A 73-year-old man in Lee county “shot himself after seeing property damage due to the hurricane”.
In Manatee county, a 71-year-old woman died after being blown over: “The decedent was outside her residence smoking a cigarette when a gust of wind from the hurricane blew her off the porch and she subsequently struck her head on a concrete step.”
Most victims drowned, underlining that the storm surge was the deadliest part of the hurricane.
Not included in the report are five deaths in North Carolina, one in Virginia and three in Cuba, when Ian swept across the west of the island two days before gaining power in the warm waters of the Gulf of Mexico and slamming into the south-western Florida coast.
Authorities in Florida have been criticized for issuing evacuation orders too late, although Ron DeSantis, the Republican governor, and county officials have defended their actions.
DeSantis has claimed, falsely, that Lee county was not yet included in the National Hurricane Center’s (NHC) forecast track 72 hours before the storm hit, and that it was predicted instead to strike Tampa, about 120 miles north.
The NHC “cone of uncertainty” included parts of Lee county during that time frame, including Cayo Costa, where Ian made first landfall.
More than 215,000 customers remained without power across Florida, authorities said, while thousands of workers sought to repair grids.
On Pine Island, piles of rubble and debris have replaced many homes, power lines and wooden poles littering yards and roadways.
In a visit to the worst-hit areas on Thursday, Joe Biden promised the resources of the federal government would be available “as long as it takes”. Some estimates have calculated the damage at $55bn.
The president met local residents, small business owners and relief workers in Fort Myers, praising the cooperation between state and federal agencies.

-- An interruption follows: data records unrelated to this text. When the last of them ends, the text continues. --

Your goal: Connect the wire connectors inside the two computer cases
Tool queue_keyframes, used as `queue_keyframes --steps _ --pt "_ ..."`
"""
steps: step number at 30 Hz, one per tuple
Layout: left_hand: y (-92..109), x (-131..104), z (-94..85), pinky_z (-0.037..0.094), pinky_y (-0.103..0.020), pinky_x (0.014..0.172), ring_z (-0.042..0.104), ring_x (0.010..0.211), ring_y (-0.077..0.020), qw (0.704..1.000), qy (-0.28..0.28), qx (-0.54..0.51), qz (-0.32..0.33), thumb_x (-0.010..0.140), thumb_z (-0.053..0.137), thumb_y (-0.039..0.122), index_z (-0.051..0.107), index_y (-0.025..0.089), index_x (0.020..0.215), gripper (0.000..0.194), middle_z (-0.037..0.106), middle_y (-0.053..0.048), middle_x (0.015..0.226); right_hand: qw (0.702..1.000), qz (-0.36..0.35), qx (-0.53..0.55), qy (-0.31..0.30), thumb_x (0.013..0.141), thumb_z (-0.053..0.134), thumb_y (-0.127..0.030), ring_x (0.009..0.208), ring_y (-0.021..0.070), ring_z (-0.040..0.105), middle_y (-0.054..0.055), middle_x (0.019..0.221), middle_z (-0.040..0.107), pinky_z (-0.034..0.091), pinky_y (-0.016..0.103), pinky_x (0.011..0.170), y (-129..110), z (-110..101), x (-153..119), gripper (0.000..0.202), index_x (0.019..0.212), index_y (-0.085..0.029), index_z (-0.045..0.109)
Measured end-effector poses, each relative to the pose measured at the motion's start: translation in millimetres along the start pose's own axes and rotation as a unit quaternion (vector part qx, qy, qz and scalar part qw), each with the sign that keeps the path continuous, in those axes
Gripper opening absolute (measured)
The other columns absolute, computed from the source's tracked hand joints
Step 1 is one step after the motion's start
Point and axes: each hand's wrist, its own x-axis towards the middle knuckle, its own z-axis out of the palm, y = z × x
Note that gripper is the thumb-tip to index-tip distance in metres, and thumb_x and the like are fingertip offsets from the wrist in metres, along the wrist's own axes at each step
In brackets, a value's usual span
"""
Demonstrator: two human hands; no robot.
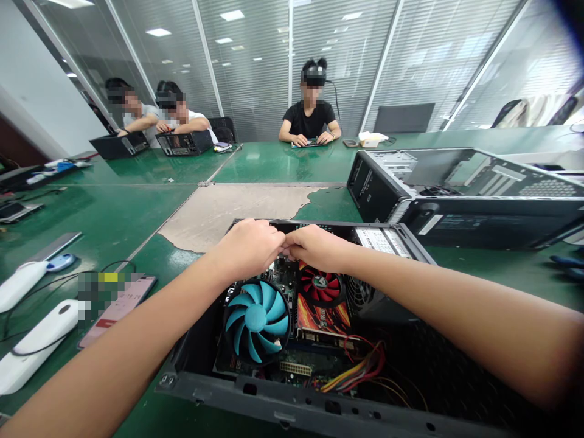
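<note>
An opened black computer case (292, 395) lies on its side in front of me. My left hand (253, 244) and my right hand (314, 246) meet over its far edge, both with fingers curled together. What they grip, if anything, is hidden behind the fingers. Below my left hand is a round cooling fan with blue blades (255, 317). A graphics card with a red fan (322, 286) sits beneath my right hand. Nearer to me, a bundle of coloured cables (356, 371) runs beside a pale motherboard socket (295, 368).
Another open computer case (483, 213) stands at the right. White power strips (41, 340) and a phone (118, 307) lie at the left. A bare patch (246, 207) marks the green table. Across it, a person in black (311, 118) and two others work.
</note>
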Motion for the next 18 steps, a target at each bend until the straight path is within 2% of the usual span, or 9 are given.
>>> queue_keyframes --steps 8,15,18 --pt "0.1 -0.8 0.1 0.042 -0.031 0.065 0.062 0.072 -0.0175 0.999 0.018 0.007 0.028 0.093 0.045 0.026 0.068 0.015 0.083 0.028 0.069 -0.008 0.077 0.999 0.004 -0.035 0.003 0.08 0.049 -0.006 0.071 0.0149 0.059 0.004 0.078 0.071 0.038 0.027 0.066 -2.1 -0.8 -0.6 0.023 0.079 -0.016 0.07" --pt "2.7 -0.1 -6.6 0.043 -0.033 0.062 0.066 0.07 -0.0228 0.998 -0.057 0.016 -0.003 0.096 0.04 0.028 0.07 0.016 0.086 0.034 0.071 -0.009 0.075 0.999 -0.002 -0.034 0.014 0.083 0.051 -0.009 0.068 0.014 0.057 0.004 0.074 0.069 0.037 0.028 0.065 -7.0 -1.9 -1.6 0.019 0.076 -0.016 0.068" --pt "3.3 0.6 -7.0 0.042 -0.032 0.06 0.066 0.069 -0.0225 0.998 -0.063 0.011 -0.012 0.095 0.042 0.028 0.071 0.015 0.086 0.033 0.071 -0.009 0.074 1.0 -0.008 -0.018 0.016 0.084 0.05 -0.009 0.069 0.0138 0.057 0.003 0.075 0.068 0.037 0.028 0.065 -6.8 -2.6 -1.5 0.02 0.077 -0.016 0.068"
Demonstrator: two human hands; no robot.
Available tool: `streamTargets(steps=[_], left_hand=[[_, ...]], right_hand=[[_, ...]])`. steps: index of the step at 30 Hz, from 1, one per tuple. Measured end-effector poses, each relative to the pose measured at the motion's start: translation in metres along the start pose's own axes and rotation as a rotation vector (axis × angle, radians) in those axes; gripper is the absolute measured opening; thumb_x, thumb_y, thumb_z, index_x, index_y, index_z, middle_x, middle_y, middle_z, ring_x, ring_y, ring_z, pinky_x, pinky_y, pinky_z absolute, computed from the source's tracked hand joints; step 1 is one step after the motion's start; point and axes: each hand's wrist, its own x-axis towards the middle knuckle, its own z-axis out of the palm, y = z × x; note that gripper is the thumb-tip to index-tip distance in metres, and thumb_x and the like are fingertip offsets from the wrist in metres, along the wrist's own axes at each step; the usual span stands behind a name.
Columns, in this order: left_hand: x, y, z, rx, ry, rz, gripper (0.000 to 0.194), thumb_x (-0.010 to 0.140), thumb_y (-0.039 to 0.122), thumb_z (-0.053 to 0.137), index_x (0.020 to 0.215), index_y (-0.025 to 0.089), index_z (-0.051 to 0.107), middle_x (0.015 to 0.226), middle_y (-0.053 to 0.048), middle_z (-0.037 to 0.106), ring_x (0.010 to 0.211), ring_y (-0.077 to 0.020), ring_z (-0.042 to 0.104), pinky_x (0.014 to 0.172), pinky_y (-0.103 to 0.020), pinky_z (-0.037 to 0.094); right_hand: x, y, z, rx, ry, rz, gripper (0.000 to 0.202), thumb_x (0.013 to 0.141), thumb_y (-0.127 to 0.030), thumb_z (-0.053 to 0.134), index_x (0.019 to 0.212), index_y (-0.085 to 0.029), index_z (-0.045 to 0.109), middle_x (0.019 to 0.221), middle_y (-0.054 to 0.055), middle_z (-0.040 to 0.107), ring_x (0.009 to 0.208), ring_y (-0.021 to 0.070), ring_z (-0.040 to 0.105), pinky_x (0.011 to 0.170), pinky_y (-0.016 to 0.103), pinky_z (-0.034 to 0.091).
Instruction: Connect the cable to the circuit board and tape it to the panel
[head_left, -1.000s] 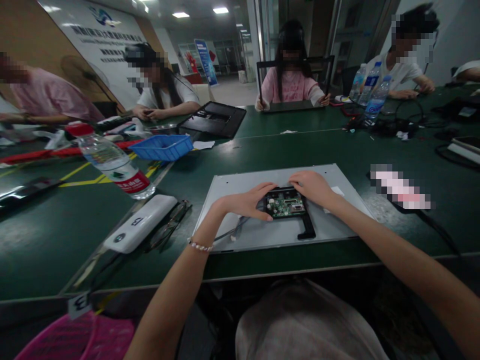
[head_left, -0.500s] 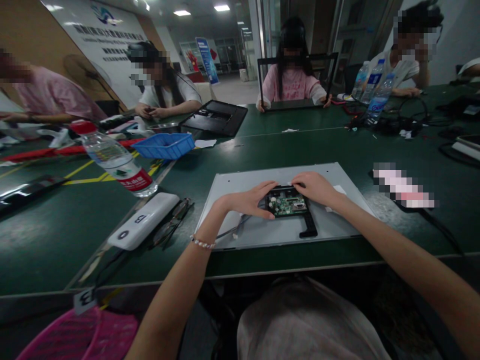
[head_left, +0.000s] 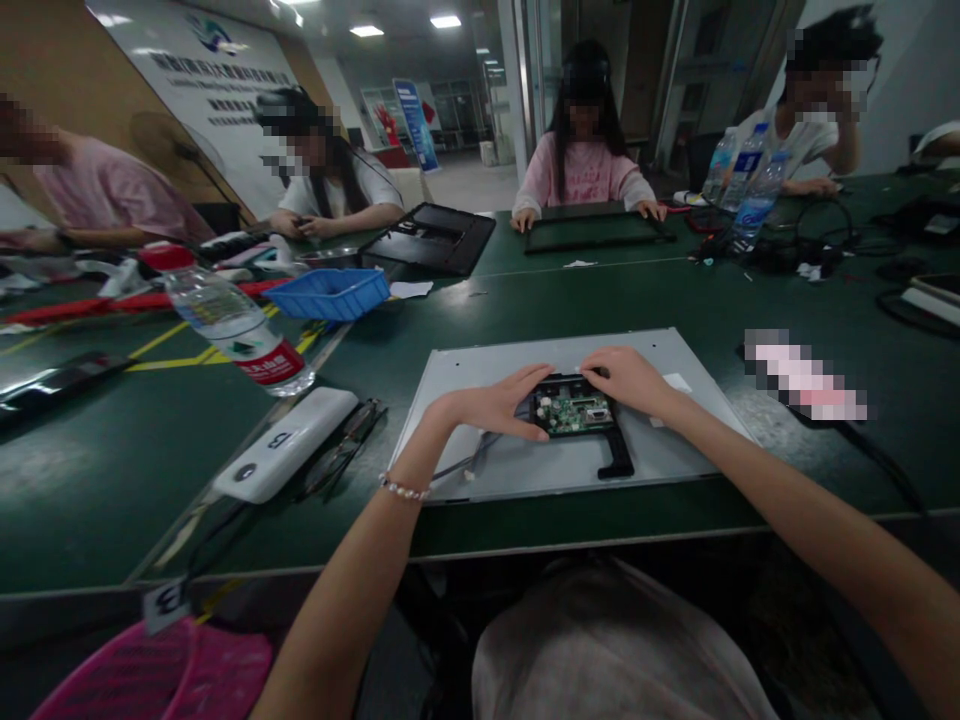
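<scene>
A green circuit board (head_left: 574,412) sits in a black plastic bracket (head_left: 618,450), which lies on a grey-white flat panel (head_left: 495,365). My left hand (head_left: 501,402) spans the bracket's left side, fingers at its upper edge and thumb at the lower left corner. At the upper right corner, my right hand (head_left: 628,378) is closed on the bracket, with its fingertips partly hidden. A thin grey cable (head_left: 457,464) runs over the panel from beneath my left hand.
To the left lie a white power bank (head_left: 289,445), folded glasses (head_left: 345,448), a water bottle (head_left: 232,325) and a blue tray (head_left: 330,293). A phone (head_left: 802,375) rests at right. Across the table, a person's hands touch a black frame (head_left: 600,245).
The person opposite has lowered the black frame from upright to flat on the table. My hands and the bracket look almost unchanged.
</scene>
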Motion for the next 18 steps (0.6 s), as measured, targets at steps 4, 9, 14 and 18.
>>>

Noting that the recovery could take months or years, he said: “The only thing I can assure you is that the federal government will be here until it’s finished. After the television cameras have moved on, we’re still going to be here with you.”
DeSantis, seen as a potential rival to Biden in the 2024 presidential election, also struck a conciliatory tone.
“We are cutting through the red tape and that’s from local government, state government, all the way up to the president. We appreciate the team effort,” he said.